• Input data:

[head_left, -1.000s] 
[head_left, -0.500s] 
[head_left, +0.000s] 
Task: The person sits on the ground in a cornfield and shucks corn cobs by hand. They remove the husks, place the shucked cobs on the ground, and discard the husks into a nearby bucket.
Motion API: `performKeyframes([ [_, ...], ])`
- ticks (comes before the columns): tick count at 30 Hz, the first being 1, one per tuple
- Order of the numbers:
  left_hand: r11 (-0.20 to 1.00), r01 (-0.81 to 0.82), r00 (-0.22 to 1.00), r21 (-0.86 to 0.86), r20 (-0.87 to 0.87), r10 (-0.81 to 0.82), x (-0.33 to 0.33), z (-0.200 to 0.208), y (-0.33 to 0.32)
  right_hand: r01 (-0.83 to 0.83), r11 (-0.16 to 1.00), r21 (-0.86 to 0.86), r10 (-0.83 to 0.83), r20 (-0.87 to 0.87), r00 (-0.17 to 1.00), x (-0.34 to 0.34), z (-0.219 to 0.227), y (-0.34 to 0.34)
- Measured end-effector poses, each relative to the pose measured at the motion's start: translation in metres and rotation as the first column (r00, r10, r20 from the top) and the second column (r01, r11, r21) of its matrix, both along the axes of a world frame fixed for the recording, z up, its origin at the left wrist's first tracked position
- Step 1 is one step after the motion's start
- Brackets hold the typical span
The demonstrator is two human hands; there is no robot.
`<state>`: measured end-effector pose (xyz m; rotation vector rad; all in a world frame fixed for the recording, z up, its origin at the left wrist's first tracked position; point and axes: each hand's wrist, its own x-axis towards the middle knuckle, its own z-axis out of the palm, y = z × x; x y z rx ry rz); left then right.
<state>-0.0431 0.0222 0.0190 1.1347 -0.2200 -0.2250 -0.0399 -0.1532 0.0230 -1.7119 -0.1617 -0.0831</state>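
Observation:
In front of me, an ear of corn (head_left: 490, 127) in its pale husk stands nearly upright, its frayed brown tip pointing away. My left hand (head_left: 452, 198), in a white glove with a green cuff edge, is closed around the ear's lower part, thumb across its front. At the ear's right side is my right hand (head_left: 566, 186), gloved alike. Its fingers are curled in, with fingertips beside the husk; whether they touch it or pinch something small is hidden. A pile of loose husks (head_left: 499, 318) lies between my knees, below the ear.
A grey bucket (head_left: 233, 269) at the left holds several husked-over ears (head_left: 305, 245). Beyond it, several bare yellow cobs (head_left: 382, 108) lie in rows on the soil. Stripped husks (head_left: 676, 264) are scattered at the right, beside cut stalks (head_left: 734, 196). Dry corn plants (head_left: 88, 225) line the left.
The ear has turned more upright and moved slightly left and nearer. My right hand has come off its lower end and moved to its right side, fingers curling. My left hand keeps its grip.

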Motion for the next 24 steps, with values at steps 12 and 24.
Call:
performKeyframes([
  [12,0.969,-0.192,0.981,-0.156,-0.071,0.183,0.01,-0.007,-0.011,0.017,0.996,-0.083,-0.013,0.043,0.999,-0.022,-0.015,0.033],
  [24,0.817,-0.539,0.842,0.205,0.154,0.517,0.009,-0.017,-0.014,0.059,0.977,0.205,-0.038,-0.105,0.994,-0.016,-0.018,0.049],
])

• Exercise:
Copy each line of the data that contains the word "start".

• Response for this exercise:
- Measured end-effector poses, each relative to the pose measured at the motion's start: translation in metres and rotation as the first column (r00, r10, r20 from the top) and the second column (r01, r11, r21) of its matrix, both along the axes of a world frame fixed for the recording, z up, its origin at the left wrist's first tracked position
- Step 1 is one step after the motion's start

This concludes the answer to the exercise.